Some perspective:  in 1977, Alfred Chandler’s The Visible Hand tweaked the Adam Smith notion that an “invisible hand” manipulated market forces.  With the rise of the new managerial class, the motions of the principal actor in our modern economy — the firm — in fact are visible.  And as a result, manageable. You see, we never did like the idea of an invisible hand, because there’s not much you can do with it.  It offends our sense of autonomy.  Unless, of course, you have blind faith in market forces, and we know not everyone belongs that particular church.  For as many believers we have in free markets, there are at least as many who do not.  Reminds me of the Jean Shepard title:  “In God We Trust:  All Others Pay Cash.”

But here’s the thing:  with social data, we may actually have the opportunity to act on the bigger picture that interested Mr. Smith — the market — by empowering the people that interested Mr. Chandler — the managerial class.   With the new wave of analytic and predictive tools that sit on top of it, social data indeed might tell us where markets are going and perhaps enable us to act before things happen.
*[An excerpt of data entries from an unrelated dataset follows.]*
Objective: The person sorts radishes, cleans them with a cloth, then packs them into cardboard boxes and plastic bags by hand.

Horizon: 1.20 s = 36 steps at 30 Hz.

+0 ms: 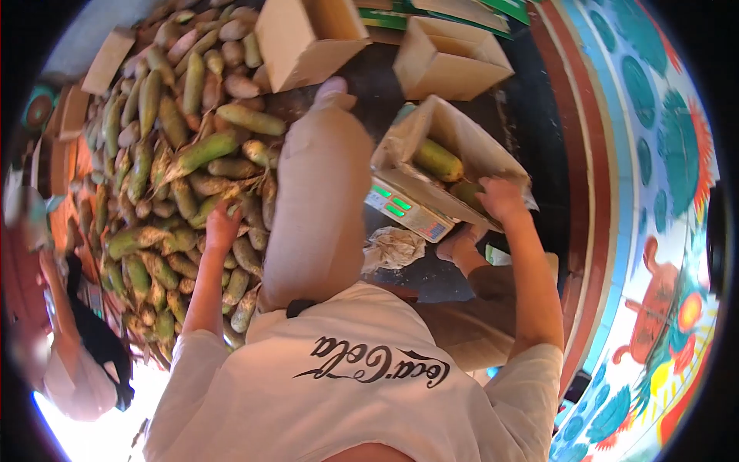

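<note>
My left hand (pixel 222 228) is over the near right side of a large pile of green radishes (pixel 162 266), its fingers curled at the end of one green radish (pixel 203 211). My right hand (pixel 502 199) reaches over the side of an open cardboard box (pixel 493 146), fingers bent round a green radish (pixel 468 194) that is partly hidden. Another, larger green radish (pixel 439 160) lies in the same box. Under the box is a weighing scale (pixel 412 211) with lit green displays and a keypad.
Two more open cardboard boxes, one taller (pixel 296 46) and one shorter (pixel 443 65), stand ahead. Crumpled paper (pixel 394 249) lies beside the scale. A painted wall (pixel 654 192) runs along the right. Another person (pixel 77 362) is at the left edge.
</note>
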### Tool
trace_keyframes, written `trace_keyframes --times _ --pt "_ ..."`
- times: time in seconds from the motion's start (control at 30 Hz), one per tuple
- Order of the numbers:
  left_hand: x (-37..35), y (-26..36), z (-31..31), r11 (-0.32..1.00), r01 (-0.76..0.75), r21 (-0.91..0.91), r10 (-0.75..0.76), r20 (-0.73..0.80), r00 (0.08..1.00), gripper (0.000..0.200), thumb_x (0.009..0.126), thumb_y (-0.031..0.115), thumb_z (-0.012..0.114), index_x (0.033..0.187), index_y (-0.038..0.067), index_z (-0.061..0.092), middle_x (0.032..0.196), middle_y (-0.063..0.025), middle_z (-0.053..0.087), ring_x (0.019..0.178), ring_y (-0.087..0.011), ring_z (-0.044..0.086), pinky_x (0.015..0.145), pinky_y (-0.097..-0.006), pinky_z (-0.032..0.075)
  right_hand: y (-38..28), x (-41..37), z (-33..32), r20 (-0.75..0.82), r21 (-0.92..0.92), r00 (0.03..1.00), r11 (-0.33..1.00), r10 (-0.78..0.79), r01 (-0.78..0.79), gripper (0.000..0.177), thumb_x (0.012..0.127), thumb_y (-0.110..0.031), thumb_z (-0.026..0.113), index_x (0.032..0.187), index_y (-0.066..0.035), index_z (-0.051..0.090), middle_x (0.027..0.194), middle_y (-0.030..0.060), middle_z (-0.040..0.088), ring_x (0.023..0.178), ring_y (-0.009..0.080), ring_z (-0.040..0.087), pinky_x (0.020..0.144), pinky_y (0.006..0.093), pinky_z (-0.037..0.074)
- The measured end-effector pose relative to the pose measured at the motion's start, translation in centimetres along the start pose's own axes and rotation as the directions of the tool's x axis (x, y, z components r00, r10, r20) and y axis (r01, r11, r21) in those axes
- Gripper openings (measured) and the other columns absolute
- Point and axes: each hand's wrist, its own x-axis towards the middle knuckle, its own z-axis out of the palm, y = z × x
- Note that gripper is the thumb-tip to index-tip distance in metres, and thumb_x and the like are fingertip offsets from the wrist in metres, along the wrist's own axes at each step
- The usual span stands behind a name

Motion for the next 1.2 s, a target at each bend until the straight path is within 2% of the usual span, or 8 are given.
trace_keyframes --times 0.27,0.47,0.6,0.67,0.9,1.03,1.13,1.2 --pt "-3.2 -5.1 1.2 0.952 0.271 0.145 -0.278 0.034 0.960 0.031 0.077 0.028 0.062 0.098 0.006 0.061 0.094 -0.0218 0.062 0.090 -0.0380 0.059 0.079 -0.0445 0.047 -2.1 -2.9 -3.6 -0.254 0.047 0.958 0.988 -0.133 0.150 0.025 0.079 -0.019 0.062 0.100 -0.005 0.059 0.098 0.0162 0.061 0.092 0.0350 0.058 0.078 0.0414 0.046" --pt "-7.0 -9.0 1.3 0.796 0.566 0.212 -0.592 0.080 0.802 0.033 0.080 0.034 0.055 0.094 0.005 0.063 0.091 -0.0227 0.062 0.088 -0.0390 0.059 0.077 -0.0454 0.048 -4.3 -4.4 -5.2 -0.458 0.139 0.878 0.964 -0.140 0.226 0.016 0.083 -0.011 0.059 0.095 -0.002 0.060 0.095 0.0166 0.061 0.086 0.0348 0.059 0.075 0.0389 0.047" --pt "-10.3 -12.8 3.8 0.758 0.605 0.242 -0.645 0.141 0.751 0.038 0.082 0.036 0.050 0.095 0.004 0.063 0.091 -0.0239 0.062 0.089 -0.0387 0.059 0.078 -0.0461 0.048 -6.3 -5.8 -5.3 -0.608 0.202 0.788 0.940 -0.100 0.275 0.014 0.086 -0.009 0.056 0.094 0.002 0.058 0.089 0.0179 0.060 0.080 0.0351 0.058 0.070 0.0372 0.046" --pt "-11.2 -11.3 3.3 0.678 0.661 0.321 -0.733 0.228 0.641 0.038 0.081 0.037 0.050 0.097 0.004 0.063 0.098 -0.0227 0.062 0.094 -0.0361 0.059 0.081 -0.0436 0.047 -7.1 -6.8 -5.0 -0.640 0.196 0.761 0.935 -0.106 0.296 0.015 0.089 -0.011 0.053 0.094 0.003 0.057 0.087 0.0188 0.059 0.077 0.0348 0.058 0.070 0.0364 0.046" --pt "-19.7 -12.4 4.5 0.517 0.775 0.363 -0.854 0.285 0.436 0.031 0.075 0.028 0.057 0.104 0.018 0.064 0.107 -0.0111 0.062 0.102 -0.0292 0.058 0.088 -0.0381 0.046 -8.9 -8.2 -1.1 -0.617 0.216 0.774 0.915 -0.142 0.340 0.013 0.087 -0.009 0.055 0.090 0.003 0.057 0.081 0.0182 0.058 0.073 0.0353 0.058 0.064 0.0397 0.046" --pt "-25.2 -13.5 5.4 0.504 0.776 0.378 -0.834 0.446 0.325 0.032 0.074 0.025 0.056 0.103 0.016 0.063 0.109 -0.0113 0.061 0.105 -0.0268 0.057 0.089 -0.0374 0.046 -9.6 -8.2 0.6 -0.539 0.238 0.827 0.913 -0.158 0.330 0.014 0.088 -0.011 0.055 0.089 0.003 0.058 0.079 0.0181 0.058 0.072 0.0350 0.058 0.063 0.0399 0.046" --pt "-27.7 -14.4 6.2 0.574 0.701 0.423 -0.795 0.494 0.353 0.031 0.074 0.025 0.056 0.102 0.014 0.062 0.110 -0.0117 0.061 0.106 -0.0267 0.056 0.089 -0.0375 0.046 -10.5 -8.0 0.9 -0.496 0.231 0.848 0.913 -0.188 0.338 0.015 0.088 -0.013 0.054 0.087 0.002 0.057 0.079 0.0181 0.058 0.071 0.0348 0.058 0.062 0.0403 0.046" --pt "-27.7 -14.1 6.6 0.499 0.776 0.386 -0.862 0.311 0.400 0.027 0.074 0.019 0.056 0.100 0.013 0.060 0.108 -0.0112 0.058 0.106 -0.0283 0.054 0.088 -0.0377 0.045 -11.0 -7.7 1.1 -0.477 0.225 0.856 0.914 -0.198 0.337 0.015 0.089 -0.013 0.054 0.087 0.002 0.057 0.078 0.0182 0.058 0.071 0.0349 0.058 0.061 0.0405 0.046"
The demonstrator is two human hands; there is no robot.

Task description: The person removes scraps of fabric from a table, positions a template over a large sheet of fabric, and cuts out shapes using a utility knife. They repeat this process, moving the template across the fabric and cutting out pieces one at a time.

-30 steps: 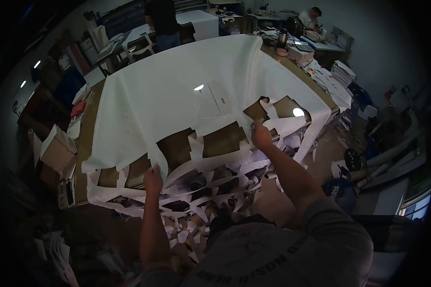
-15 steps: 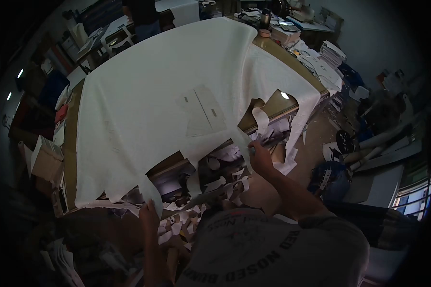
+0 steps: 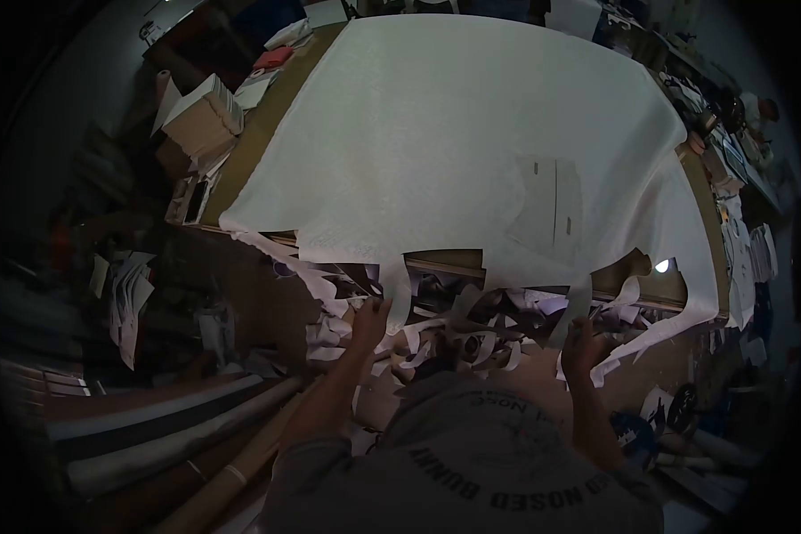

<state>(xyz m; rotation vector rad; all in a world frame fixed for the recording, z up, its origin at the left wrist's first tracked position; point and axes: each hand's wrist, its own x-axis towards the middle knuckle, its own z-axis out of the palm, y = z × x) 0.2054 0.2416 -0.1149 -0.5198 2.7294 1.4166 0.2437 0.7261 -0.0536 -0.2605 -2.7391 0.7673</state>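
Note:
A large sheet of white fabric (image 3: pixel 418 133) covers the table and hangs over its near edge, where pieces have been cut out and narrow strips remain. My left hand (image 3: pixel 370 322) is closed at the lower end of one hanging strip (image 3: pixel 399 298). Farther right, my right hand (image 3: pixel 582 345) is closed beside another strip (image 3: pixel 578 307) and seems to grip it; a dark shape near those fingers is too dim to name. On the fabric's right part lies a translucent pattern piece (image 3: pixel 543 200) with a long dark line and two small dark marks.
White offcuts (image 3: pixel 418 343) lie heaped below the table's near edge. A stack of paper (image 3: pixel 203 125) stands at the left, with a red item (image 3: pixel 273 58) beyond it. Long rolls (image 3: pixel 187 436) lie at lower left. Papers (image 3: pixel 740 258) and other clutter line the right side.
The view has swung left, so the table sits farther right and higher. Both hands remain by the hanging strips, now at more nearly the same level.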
And that’s a part of the general conversation about visibility that’s quite happy, if a tad giddy and overly optimistic.  For one thing, we’re just at the very beginning of this thing that Andreas Weigand (former chief scientist at Amazon) calls the Social Data Revolution.  For another, the data is available to everyone, including our enemies, our business peers, and the larger population that the economy serves — call them the 99%.  Truth is, in the postdigital world, there’s more than just one hand.  There are many hands pulling — with various degrees of strength — the long tail of influence.

Depending on how you look at things, that’s a happy situation or it’s not.  But like the end of privacy that we’re still lamenting, it may be time to get over it.   Data wants to be free, and it will almost certainly create value for anyone who can get their mitts on it.  At least we’ll be able to see them.